═════ DATASET CONTENT
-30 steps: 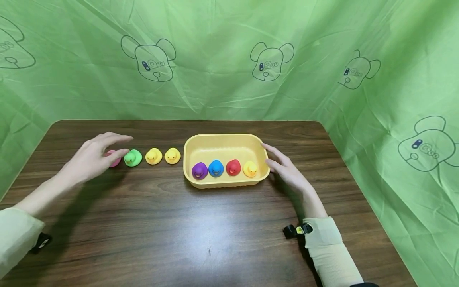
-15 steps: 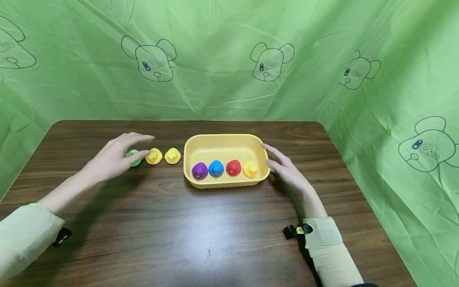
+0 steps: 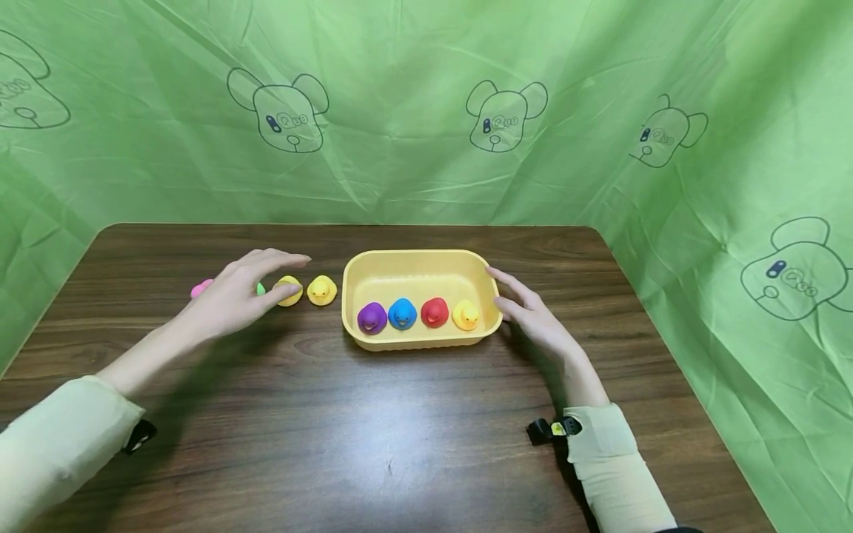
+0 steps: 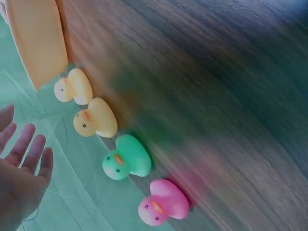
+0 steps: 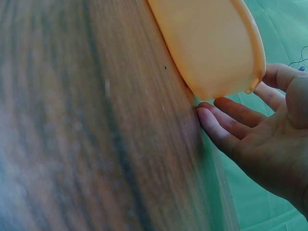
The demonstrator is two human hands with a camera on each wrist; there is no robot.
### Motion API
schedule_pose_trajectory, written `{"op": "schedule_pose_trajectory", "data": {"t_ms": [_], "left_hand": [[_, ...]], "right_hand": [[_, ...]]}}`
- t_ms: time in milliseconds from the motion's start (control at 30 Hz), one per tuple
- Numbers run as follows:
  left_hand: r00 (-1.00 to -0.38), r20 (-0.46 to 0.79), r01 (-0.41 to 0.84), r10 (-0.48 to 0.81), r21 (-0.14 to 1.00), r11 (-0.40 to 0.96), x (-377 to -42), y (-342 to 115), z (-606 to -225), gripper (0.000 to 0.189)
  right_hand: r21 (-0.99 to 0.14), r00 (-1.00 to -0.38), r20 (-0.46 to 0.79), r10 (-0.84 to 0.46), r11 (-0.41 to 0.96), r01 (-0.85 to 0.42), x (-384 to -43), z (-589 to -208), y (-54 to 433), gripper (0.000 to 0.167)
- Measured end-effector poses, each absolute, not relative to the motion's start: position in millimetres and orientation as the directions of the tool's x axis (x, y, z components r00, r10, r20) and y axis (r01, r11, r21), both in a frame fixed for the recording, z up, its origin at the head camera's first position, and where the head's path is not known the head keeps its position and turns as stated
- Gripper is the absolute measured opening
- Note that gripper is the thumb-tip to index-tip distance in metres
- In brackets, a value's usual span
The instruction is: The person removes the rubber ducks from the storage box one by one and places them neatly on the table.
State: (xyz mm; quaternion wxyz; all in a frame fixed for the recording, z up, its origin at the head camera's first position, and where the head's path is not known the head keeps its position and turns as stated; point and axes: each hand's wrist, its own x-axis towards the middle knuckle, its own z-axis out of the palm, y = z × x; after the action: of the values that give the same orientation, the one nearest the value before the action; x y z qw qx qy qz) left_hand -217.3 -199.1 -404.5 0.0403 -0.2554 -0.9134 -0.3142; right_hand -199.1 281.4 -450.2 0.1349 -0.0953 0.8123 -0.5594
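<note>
Inspection of the workspace found a yellow bin on a wooden table. Along the bin's 6 o'clock side, from 7 round to 5, stood a purple duck, a blue duck, a red duck and a light-yellow duck. Outside, at 9 o'clock of the bin, four more ran in a row: an inner yellow duck nearest the wall, an outer yellow duck, a green duck and, farthest out, a pink duck.

The step in hand was judged to be a left-handed pass over the row, with the bin attended from its opposite end. The next move, if a duck was to be picked up, appeared to call for lowering the left hand over one and bringing thumb and fingers together.

Fingers, left: thumb and forefinger stood well apart; nothing was held, and the left wrist view showed the hand clear of all four row ducks.

Fingers, right: the right hand was at the bin's 3 o'clock end, its digits loosely spread, touching the outside near the rim without a closed grip. Contact pressure could not be determined.
</note>
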Motion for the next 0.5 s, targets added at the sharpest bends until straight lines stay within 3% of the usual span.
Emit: {"op": "schedule_pose_trajectory", "data": {"t_ms": [500], "left_hand": [[-0.797, 0.269, 0.586, 0.541, 0.56, 0.586, -223, -161, -411, 0.041]], "right_hand": [[-0.94, -0.944, -0.112, -0.311, 0.34, -0.001, -199, -450, 281, 0.056]]}}
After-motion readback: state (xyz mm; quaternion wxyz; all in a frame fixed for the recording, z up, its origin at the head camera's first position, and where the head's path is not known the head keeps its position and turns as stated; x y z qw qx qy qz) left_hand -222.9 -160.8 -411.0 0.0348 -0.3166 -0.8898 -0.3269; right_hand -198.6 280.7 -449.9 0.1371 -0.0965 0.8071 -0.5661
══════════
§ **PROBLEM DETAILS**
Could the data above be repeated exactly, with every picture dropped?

§ **WRITTEN RESPONSE**
-30 steps: 
-15 steps: 
+0 steps: 
+0 steps: 
+0 steps: 
The demonstrator is two human hands with a camera on each wrist; there is no robot.
### Motion API
schedule_pose_trajectory, written `{"op": "schedule_pose_trajectory", "data": {"t_ms": [_], "left_hand": [[_, ...]], "right_hand": [[_, ...]]}}`
- t_ms: time in milliseconds from the motion's start (control at 30 Hz), one per tuple
- Numbers run as follows:
  left_hand: r00 (-1.00 to -0.38), r20 (-0.46 to 0.79), r01 (-0.41 to 0.84), r10 (-0.48 to 0.81), r21 (-0.14 to 1.00), r11 (-0.40 to 0.96), x (-377 to -42), y (-342 to 115), z (-606 to -225), gripper (0.000 to 0.189)
  right_hand: r21 (-0.99 to 0.14), r00 (-1.00 to -0.38), r20 (-0.46 to 0.79), r10 (-0.84 to 0.46), r11 (-0.41 to 0.96), r01 (-0.85 to 0.42), x (-384 to -43), z (-589 to -208), y (-54 to 433), gripper (0.000 to 0.167)
- Measured end-effector poses, each absolute, not relative to the motion's start: position in millimetres and orientation as the directions of the tool's x axis (x, y, z components r00, r10, r20) and y axis (r01, r11, r21), both in a frame fixed for the recording, z up, its origin at the head camera's first position, and where the head's path is not known the head keeps its position and turns as stated
- Gripper is the absolute measured opening
- Note that gripper is the thumb-tip to index-tip distance in metres
- In brackets, a value's usual span
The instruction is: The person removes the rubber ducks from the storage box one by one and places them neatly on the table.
State: (xyz mm; quaternion wxyz; all in a frame fixed for the recording, z up, its origin at the head camera's first position, and where the head's path is not known the head keeps its position and turns as stated; point and axes: each hand's wrist, its own x-axis towards the middle knuckle, its own z-axis out of the palm, y = z × x; after the action: of the values that give the same orientation, the one nearest the value before the action; x y z qw qx qy qz) left_hand -217.3 -199.1 -404.5 0.0403 -0.2554 -0.9134 -0.3142; right_hand -199.1 281.4 -450.2 0.1349 -0.0953 0.8123 -0.5594
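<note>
Inspection of the workspace found a yellow bin on a wooden table. Along the bin's 6 o'clock side, from 7 round to 5, stood a purple duck, a blue duck, a red duck and a light-yellow duck. Outside, at 9 o'clock of the bin, four more ran in a row: an inner yellow duck nearest the wall, an outer yellow duck, a green duck and, farthest out, a pink duck.

The step in hand was judged to be a left-handed pass over the row, with the bin attended from its opposite end. The next move, if a duck was to be picked up, appeared to call for lowering the left hand over one and bringing thumb and fingers together.

Fingers, left: thumb and forefinger stood well apart; nothing was held, and the left wrist view showed the hand clear of all four row ducks.

Fingers, right: the right hand was at the bin's 3 o'clock end, its digits loosely spread, touching the outside near the rim without a closed grip. Contact pressure could not be determined.
</note>
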Motion for the next 0.5 s, targets added at the sharpest bends until straight lines stay within 3% of the usual span.
Emit: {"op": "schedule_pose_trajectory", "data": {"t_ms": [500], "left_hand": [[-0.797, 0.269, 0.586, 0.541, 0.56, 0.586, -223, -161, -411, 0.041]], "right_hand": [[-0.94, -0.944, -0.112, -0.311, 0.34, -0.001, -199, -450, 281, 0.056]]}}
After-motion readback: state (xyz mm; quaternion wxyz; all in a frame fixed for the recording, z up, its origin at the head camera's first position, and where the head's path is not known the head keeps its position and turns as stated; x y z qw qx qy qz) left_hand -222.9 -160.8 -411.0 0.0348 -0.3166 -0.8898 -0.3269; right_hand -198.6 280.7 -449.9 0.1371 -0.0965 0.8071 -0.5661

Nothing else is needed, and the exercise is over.